• _PROBLEM DETAILS_
Please count the lines in the data below that hold the word "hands", and give only the number.

• _DATA RECORDS_
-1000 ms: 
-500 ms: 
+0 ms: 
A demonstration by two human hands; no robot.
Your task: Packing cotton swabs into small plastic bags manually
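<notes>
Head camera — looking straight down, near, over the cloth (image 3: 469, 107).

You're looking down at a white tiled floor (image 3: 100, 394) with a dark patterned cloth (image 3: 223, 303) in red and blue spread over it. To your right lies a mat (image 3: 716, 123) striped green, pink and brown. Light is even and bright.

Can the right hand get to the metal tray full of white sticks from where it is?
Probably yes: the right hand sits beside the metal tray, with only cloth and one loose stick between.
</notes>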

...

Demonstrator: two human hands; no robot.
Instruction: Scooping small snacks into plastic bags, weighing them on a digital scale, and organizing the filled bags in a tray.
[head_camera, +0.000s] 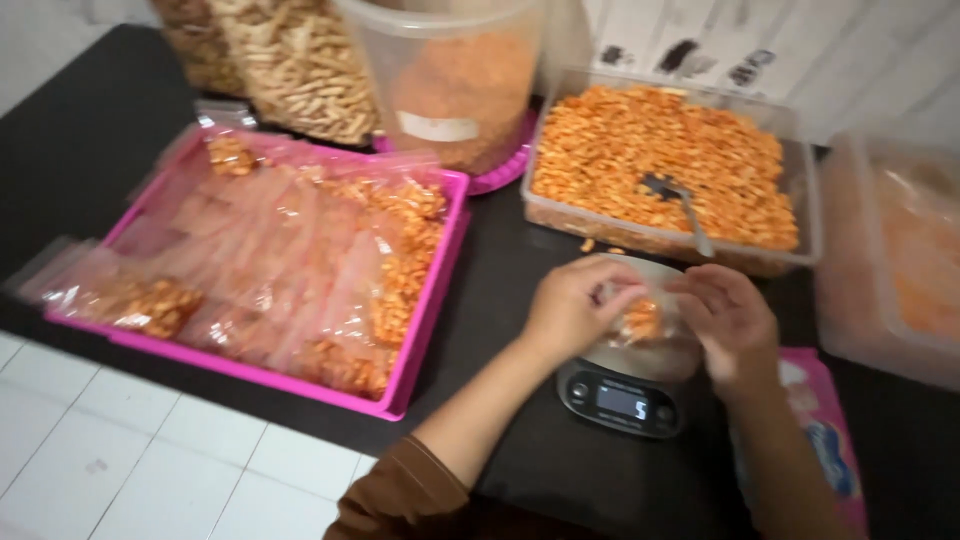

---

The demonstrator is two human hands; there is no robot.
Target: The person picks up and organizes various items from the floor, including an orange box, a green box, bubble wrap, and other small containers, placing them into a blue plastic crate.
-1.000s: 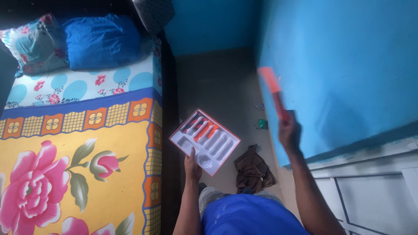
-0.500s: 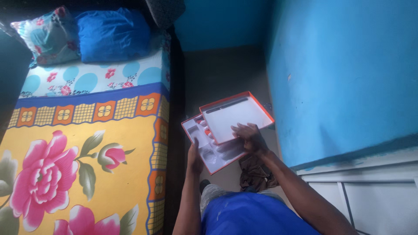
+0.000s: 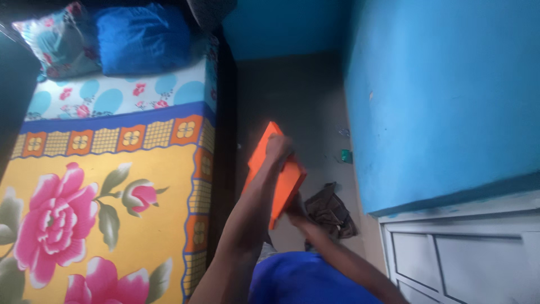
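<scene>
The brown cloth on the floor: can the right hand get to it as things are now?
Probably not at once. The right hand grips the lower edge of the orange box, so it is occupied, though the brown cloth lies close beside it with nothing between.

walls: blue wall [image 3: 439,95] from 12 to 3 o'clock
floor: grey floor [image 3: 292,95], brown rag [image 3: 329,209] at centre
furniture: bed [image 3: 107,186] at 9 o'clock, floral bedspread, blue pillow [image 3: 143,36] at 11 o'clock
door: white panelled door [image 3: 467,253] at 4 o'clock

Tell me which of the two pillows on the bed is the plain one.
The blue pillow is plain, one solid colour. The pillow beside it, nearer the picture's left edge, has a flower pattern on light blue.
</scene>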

• _THE COMPLETED TASK_
3